**Task instructions:** Each line below from the line with "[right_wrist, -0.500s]" to the line with "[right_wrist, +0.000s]" must be copied exactly, including those two, and no picture may appear in the copy.

-.-.-

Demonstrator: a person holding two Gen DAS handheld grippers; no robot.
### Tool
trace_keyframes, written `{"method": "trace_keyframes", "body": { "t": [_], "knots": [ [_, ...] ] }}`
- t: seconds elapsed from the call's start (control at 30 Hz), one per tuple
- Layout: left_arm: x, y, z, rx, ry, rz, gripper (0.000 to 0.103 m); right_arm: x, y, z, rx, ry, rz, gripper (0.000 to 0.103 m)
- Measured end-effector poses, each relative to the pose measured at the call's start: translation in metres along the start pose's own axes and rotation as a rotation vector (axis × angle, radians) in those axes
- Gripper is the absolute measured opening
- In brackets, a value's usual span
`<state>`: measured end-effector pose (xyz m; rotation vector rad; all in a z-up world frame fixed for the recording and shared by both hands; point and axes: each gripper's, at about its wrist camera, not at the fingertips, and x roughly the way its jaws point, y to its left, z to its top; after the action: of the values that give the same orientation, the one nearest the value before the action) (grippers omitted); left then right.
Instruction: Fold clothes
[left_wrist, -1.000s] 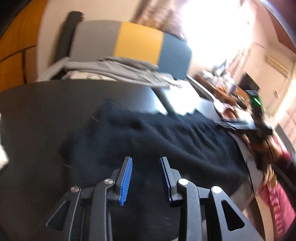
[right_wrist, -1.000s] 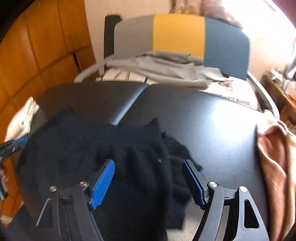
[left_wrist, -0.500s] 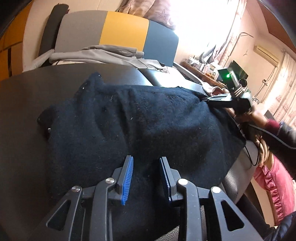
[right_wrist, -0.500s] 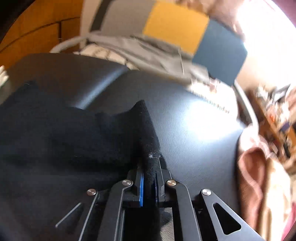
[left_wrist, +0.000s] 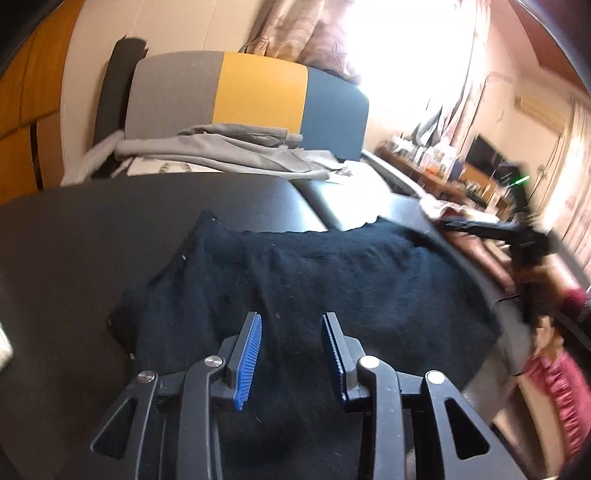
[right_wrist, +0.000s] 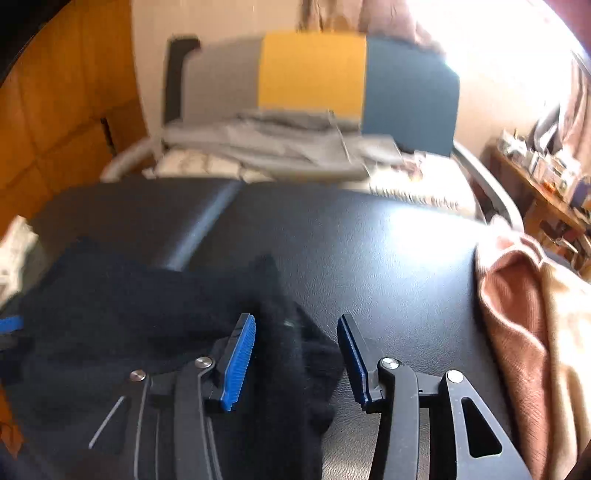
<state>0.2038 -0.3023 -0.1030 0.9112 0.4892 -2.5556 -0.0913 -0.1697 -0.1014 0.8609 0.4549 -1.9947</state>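
Black sweater (left_wrist: 332, 288) lies spread on the dark tabletop (left_wrist: 92, 240), mostly flat, one ridge of fabric (right_wrist: 280, 317) bunched up near its right edge. Your left tool (left_wrist: 291, 332) hovers over the sweater's near edge w/ jaws opening; blue pads (left_wrist: 248, 363) clear of the knit, nothing pinched. Your right tool (right_wrist: 295, 336) also opening, released; the raised ridge sits between its pads (right_wrist: 238, 363) but isn't pressed. Right-wrist view blurred. Pink-beige garment (right_wrist: 524, 314) lies at the tabletop's right side, apart from the sweater. Behind: chair (left_wrist: 258, 92) w/ grey/yellow/blue back, grey clothes (left_wrist: 221, 147) piled on its seat.
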Motion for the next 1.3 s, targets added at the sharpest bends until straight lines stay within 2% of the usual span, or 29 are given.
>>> {"method": "trace_keyframes", "body": {
  "t": [0.07,0.13,0.23,0.37,0.5,0.63,0.7,0.8,0.9,0.93,1.0,1.07,1.1,1.13,1.17,1.2,1.23,1.27,1.3],
  "knots": [
    [0.01,-0.001,0.0,0.019,0.023,0.028,0.034,-0.02,0.014,-0.005,-0.018,-0.016,0.138,0.052],
    [0.022,0.002,-0.008,0.033,0.08,0.065,0.034,-0.028,0.035,-0.018,-0.093,0.025,0.239,0.06],
    [0.022,0.012,-0.021,0.019,0.091,0.05,0.034,-0.01,0.054,-0.061,-0.143,0.207,0.218,0.063],
    [0.015,0.012,-0.031,0.0,0.088,0.034,0.034,-0.042,0.055,-0.12,-0.09,0.154,0.254,0.064],
    [0.013,-0.003,-0.031,0.016,0.095,0.064,0.034,-0.072,0.069,-0.157,-0.111,0.106,0.211,0.064],
    [-0.004,-0.024,-0.023,0.089,0.083,0.037,0.035,-0.066,0.074,-0.15,-0.115,0.097,0.177,0.065],
    [-0.011,-0.033,-0.015,0.127,0.049,0.011,0.036,-0.063,0.076,-0.146,-0.117,0.093,0.161,0.065],
    [-0.013,-0.045,-0.005,0.181,0.017,-0.012,0.037,-0.063,0.074,-0.123,-0.077,0.1,0.163,0.065],
    [0.005,-0.052,0.003,0.214,0.027,-0.021,0.037,-0.068,0.075,-0.098,-0.044,0.024,0.154,0.068],
    [0.011,-0.053,0.003,0.212,0.035,-0.01,0.038,-0.065,0.076,-0.089,-0.041,0.006,0.144,0.074],
    [0.028,-0.043,0.004,0.171,0.068,0.036,0.038,-0.054,0.079,-0.073,-0.031,-0.01,0.135,0.081],
    [0.046,-0.017,0.0,0.041,0.107,0.047,0.043,-0.033,0.082,-0.065,-0.04,0.016,0.094,0.083],
    [0.047,-0.003,-0.003,-0.038,0.082,-0.002,0.041,-0.023,0.083,-0.061,-0.044,0.029,0.074,0.083],
    [0.047,0.004,-0.004,-0.084,0.069,-0.03,0.038,-0.005,0.082,-0.062,-0.069,0.067,-0.009,0.083],
    [0.046,0.011,-0.005,-0.123,0.061,-0.051,0.033,0.005,0.076,-0.068,-0.053,0.072,-0.026,0.09],
    [0.046,0.017,-0.007,-0.162,0.053,-0.072,0.033,0.015,0.07,-0.073,-0.036,0.076,-0.041,0.096],
    [0.045,0.024,-0.008,-0.201,0.044,-0.093,0.033,0.018,0.059,-0.075,0.017,0.073,-0.017,0.103],
    [0.044,0.025,-0.008,-0.212,0.041,-0.109,0.033,0.021,0.049,-0.078,0.071,0.07,0.008,0.103],
    [0.042,0.026,-0.008,-0.218,0.039,-0.123,0.035,0.021,0.048,-0.077,0.07,0.077,0.012,0.103]
  ]
}}
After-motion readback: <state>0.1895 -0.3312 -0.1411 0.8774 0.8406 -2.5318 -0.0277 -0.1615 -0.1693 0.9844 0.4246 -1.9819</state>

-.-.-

**Answer to this exercise:**
[right_wrist, -0.500s] 
[left_wrist, +0.000s] 
[right_wrist, +0.000s] 

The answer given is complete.